Publié : 11 septembre 2015

Le secret

Le ch’crèt

Bernard Chapuis

Paru dans LQJ du 11 septembre 2015

Le ch’crèt

Cment qu’è yi faiyait di foin po ses bétes, Thiophile ât montè â tchéfâd d’aivô ènne étchiele. Èl en é fotu en vâ quéques braissies. Tiaind qu’èl é vlu eurdéchendre, pus d’étchiele. « Ç’ât mon vâlat l’é r’botè en piaice. Hé, Zidore, t’és li ? » Pe d’ Zidore, pe d’étchiele. « Çoli n’ fait ran, qu’è s’ dit. I m’veus léchie tçhissie. » Mains dâ tchéfâd djunqu’â sô, è y é cïntye bons métres. Mon Thiophile ât mâ tchoé èt s’ât toûeju lai tchevéille drète. È n’poéyait pus se r’yeuvaie. È breûyait cment ïn vé. Sai fanne airrive tot anxiouse.
- Mon Dûe, Thiophile, qu’ât-ce t’és fait ?
- I seus tchoé di tchéfâd. Crais bïn qu’i m’seus fait ènne entorse.
- Ne t’en fais p’, Thiophile, t’n’és p’ le premie. I t’ veus condure tchie ci Schnegg que fait le ch’crèt.
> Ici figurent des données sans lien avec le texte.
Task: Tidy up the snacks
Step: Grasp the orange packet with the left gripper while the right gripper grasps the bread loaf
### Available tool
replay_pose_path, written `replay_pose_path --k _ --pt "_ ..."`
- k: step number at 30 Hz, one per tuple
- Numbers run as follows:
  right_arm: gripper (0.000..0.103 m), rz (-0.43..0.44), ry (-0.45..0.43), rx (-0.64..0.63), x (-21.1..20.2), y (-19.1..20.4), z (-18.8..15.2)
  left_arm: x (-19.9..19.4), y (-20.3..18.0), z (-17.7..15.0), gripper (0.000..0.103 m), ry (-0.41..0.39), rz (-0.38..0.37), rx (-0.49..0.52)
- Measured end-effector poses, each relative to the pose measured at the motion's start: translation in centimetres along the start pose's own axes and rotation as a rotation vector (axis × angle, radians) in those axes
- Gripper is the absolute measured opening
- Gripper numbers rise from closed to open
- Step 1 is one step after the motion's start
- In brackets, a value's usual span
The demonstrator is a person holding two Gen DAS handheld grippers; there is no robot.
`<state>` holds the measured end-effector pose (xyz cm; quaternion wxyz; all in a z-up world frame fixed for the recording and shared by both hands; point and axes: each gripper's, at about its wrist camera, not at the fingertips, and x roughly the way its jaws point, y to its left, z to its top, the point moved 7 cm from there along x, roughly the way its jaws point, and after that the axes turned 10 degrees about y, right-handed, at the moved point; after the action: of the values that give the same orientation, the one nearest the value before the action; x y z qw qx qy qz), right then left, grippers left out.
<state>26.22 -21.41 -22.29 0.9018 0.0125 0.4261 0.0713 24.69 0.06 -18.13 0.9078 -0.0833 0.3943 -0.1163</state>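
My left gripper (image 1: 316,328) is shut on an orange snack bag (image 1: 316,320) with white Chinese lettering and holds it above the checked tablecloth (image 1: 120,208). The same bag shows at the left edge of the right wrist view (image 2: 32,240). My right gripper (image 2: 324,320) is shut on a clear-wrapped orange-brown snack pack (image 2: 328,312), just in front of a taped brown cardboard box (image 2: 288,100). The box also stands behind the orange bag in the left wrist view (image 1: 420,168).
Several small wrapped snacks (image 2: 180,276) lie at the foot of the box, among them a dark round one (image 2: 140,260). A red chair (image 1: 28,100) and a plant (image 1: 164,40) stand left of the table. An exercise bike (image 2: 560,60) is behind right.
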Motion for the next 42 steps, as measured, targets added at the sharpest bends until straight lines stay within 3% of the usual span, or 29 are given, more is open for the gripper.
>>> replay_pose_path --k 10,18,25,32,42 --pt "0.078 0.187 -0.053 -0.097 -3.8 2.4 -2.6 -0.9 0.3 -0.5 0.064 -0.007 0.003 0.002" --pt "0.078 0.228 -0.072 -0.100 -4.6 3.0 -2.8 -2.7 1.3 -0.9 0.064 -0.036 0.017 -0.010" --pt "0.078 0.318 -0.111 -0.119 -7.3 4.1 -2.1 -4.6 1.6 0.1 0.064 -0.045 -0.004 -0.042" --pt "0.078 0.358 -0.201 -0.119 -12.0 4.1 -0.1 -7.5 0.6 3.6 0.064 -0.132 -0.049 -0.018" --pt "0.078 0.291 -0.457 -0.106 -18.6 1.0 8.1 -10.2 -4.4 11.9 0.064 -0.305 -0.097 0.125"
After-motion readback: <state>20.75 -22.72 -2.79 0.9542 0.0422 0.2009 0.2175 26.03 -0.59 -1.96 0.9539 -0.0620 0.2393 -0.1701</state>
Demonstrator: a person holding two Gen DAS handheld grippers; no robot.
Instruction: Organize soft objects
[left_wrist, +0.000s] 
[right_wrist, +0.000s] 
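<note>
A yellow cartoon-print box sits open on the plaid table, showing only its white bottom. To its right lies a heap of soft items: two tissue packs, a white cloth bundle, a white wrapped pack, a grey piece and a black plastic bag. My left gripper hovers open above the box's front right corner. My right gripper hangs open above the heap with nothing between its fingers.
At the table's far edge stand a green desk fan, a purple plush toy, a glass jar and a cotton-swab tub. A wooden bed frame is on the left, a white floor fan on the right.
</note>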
Le Schnegg é bredoiyie quéqu’s prayieres, èl é fait des éverbés. « T’és bïn fait de v’ni tot comptant, Thiophile. Dains ènne hoûere, te n’veus pus ran senti. Rentre en l’hôtâ, coutche-te chu ton yét, èt peus dis ïn pater, ïn ave èt ïn gloria. »

En paitchaint, è trébeuche ch’les égrès ét se toûed la tchevéille gâtche.
- Miedge, i n’y r’toène pus. Qu’an n’ me djâse pus de ch’crèt !

Sai fanne l’é condut és urgences. Èls yi aint bèyie des bésquèyes èt peus ènne londye yichte de rmédes. Èl en eut po chés snainnes. È boétaye encoé.


Ecouter la chronique lue par Bernard Chapuis

Le secret

Comme il avait besoin de foin pour ses bêtes, Théophile est monté fenil à l’aide d’une échelle. Il en a jeté au sol quelques brassées. Quand il a voulu redescendre, plus d’échelle. « C’est mon domestique qui l’a remise à sa place. Hé, Izidore, tu es là ? » Pas d’ Izidore, pas d’échelle. « Ce n’est rien, se dit-il. Je vais me laisser glisser. » Mais, du fenil au sol, il y a au moins cinq mètres. Théophile est mal tombé et s’est tordu la cheville droite. Il ne pouvait plus se relever. Il braillait comme un veau. Sa femme arrive tout angoissée.

—  Mon Dieu, Théophile, qu’est-ce que tu as fait ?

—  Je suis tombé du fenil. Je crois bien que je me suis fait une entorse.

—  Ne t’en fais pas, Théophile, tu n’es pas le premier. Je vais te conduire chez un certain Schnegg qui fait le secret.

Le Schnegg en question a bredouillé quelques prières, il a fait des gesticulations. « Tu as bien fait de venir tout de suite, Théophile. Dans une heure, tu ne sentiras plus rien. Rentre chez toi, couche-toi sur ton lit et dis un Notre père, un Je vous salue et un Gloire au Père. »

En sortant, il trébuche sur les marches de l’escalier et se tord la cheville gauche.

—  Zut, je n’y retourne plus. Qu’on ne me parle plus de secret !

Sa femme l’a conduit aux urgences. On lui a donné des béquilles et une longue liste de remèdes. Il en eut pour six semaines. Il boitille encore.